Christine-'s blog

By Christine-, history, 9 months ago, In English

"Lies, damned lies, and statistics."

Big shoutout to macaquedev and all the people working on the cheater database. Their project has already identified 2,100+ verified cheaters. In my experience, they don't assign a cheater mark easily; some of my reports (which, to me, were clear cases of cheating) were rejected.

Here is a small survey on cheating statistics on Codeforces. I computed the rating distribution of caught cheaters and looked at some funny demographics. Namely, we try to compare the frequency of cheating per country.

Data

The list of handles of cheaters was taken from the macaquedev GitHub. My small research is based mostly on this list. I used the Codeforces API to gather the rating and the corresponding country of each handle from the list.

Next, I used the Codeforces API to gather the number of active users (rated a contest in the last 6 months) per country.

Rating distribution of caught cheaters

The following graph is a little tricky. We should take into account that relatively higher-rated cheaters tend to cheat more cleverly. That is probably one of the reasons why there aren’t as many cheaters in the blue range as one might expect.

Rating distribution of cheaters

Here is a more detailed table with the percentages

range count in range, % upper_tail, %
≤1199 715 34.52 100
1200–1399 414 19.99 65.48
1400–1599 434 20.96 45.49
1600–1899 398 19.22 24.53
1900–2099 61 2.95 5.31
2100–2399 39 1.88 2.37
≥2400 10 0.48 0.48

Grey cheaters are the ones caught most often. We can probably also assume that they are the easiest to catch. My subjective feeling is that the situation is grimmer in blue/purple than the graph suggests.

Also, note the blue peak in the 1600–1700 range. Those are probably people who cheated their way to reach blue for some sort of placement and then dropped CP (thank God).

Demographics of caught cheaters

Since many people don't list their country on CF, in this section I only take into account users with listed countries. Sadly, we lose more than half of the data here.

I was not satisfied with claims that we see cheaters from region X more often than from other regions simply because there are a lot of participants from region X. To me, this statement is too loose.

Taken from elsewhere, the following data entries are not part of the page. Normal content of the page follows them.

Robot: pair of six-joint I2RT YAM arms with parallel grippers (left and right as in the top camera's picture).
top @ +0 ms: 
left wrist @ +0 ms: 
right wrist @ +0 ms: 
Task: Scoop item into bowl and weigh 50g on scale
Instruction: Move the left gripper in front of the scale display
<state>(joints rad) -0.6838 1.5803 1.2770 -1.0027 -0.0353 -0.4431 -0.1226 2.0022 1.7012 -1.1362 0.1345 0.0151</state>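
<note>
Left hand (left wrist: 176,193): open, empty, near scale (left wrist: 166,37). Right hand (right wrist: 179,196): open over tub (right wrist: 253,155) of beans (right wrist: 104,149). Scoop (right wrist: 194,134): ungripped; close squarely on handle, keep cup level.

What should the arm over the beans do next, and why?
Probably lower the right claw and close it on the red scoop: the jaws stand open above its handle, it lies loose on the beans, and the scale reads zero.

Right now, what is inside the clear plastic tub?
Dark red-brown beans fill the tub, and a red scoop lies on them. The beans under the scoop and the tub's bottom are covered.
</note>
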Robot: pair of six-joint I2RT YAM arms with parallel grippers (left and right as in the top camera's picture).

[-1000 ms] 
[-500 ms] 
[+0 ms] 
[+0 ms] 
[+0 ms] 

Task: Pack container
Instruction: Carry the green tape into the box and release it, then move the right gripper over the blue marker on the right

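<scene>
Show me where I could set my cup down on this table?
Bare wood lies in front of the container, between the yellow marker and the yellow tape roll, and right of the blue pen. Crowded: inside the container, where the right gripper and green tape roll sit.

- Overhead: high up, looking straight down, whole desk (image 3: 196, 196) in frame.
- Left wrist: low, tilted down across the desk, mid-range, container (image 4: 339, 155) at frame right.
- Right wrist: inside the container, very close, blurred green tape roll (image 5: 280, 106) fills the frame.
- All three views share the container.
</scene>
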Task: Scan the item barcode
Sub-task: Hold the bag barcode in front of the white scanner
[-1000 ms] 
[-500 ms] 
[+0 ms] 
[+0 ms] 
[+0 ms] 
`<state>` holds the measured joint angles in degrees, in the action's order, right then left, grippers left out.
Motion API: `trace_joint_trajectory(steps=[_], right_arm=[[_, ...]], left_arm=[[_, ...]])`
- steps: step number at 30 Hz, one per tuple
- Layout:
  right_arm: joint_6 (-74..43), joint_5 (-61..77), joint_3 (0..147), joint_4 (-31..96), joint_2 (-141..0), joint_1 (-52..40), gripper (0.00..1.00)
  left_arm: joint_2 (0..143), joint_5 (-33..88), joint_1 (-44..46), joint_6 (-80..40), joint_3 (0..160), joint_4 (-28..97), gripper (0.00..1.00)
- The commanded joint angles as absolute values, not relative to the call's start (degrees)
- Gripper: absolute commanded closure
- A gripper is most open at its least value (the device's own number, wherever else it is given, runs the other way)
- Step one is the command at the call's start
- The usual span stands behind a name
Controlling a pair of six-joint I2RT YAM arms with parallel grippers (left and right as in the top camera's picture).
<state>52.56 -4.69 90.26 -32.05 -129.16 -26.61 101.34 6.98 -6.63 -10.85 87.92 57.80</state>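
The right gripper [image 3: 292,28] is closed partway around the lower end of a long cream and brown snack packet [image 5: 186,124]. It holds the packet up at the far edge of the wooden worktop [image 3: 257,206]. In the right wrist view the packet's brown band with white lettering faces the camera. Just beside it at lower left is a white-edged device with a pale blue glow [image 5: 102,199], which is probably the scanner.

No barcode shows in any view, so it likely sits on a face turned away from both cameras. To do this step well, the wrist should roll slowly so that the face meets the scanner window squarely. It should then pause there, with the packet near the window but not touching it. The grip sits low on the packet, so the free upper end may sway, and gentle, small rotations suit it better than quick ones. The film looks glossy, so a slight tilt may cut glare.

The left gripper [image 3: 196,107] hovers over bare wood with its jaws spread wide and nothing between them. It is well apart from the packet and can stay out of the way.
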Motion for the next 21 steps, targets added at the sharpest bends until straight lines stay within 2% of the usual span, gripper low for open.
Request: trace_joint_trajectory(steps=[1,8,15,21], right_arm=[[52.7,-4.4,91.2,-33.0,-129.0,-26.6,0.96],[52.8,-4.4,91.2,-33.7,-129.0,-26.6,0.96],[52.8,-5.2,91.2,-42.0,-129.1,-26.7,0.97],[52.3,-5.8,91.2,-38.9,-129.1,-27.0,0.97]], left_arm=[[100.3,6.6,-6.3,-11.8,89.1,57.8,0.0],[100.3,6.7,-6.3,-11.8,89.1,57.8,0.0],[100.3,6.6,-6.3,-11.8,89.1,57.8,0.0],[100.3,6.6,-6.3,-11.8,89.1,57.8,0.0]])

How about applying Bayes’ formula? How about computing the conditional probability $$$P[\text{user is caught cheating} \mid \text{user is from country X}]$$$, which we will denote for brevity as $$$P[\text{cheater} \mid \text{country X}]$$$?

Let’s make a simple computation:

$$$ P[\text{cheater} \mid \text{country X}] = \frac{P[\text{country X} \mid \text{cheater}] \, P[\text{cheater}]}{P[\text{country X}]} $$$

Here is the problem: I don’t know how to estimate $$$P[\text{cheater}]$$$. Of course, there are many more cheaters than the 2100 listed in the database. So, instead, for each country X we compute the ratio $$$\frac{P[\text{cheater} \mid \text{country X}]}{P[\text{cheater} \mid \text{reference country}]}$$$

Then $$$P[\text{cheater}]$$$ cancels out and we have

$$$ \frac{P[\text{cheater} \mid \text{country X}]}{P[\text{cheater} \mid \text{reference country}]} = \frac{P[\text{country X} \mid \text{cheater}]}{P[\text{reference country} \mid \text{cheater}]} \frac{P[\text{reference country}]}{P[\text{country X}]} $$$

As the author of this blog, I choose Russia as the reference country.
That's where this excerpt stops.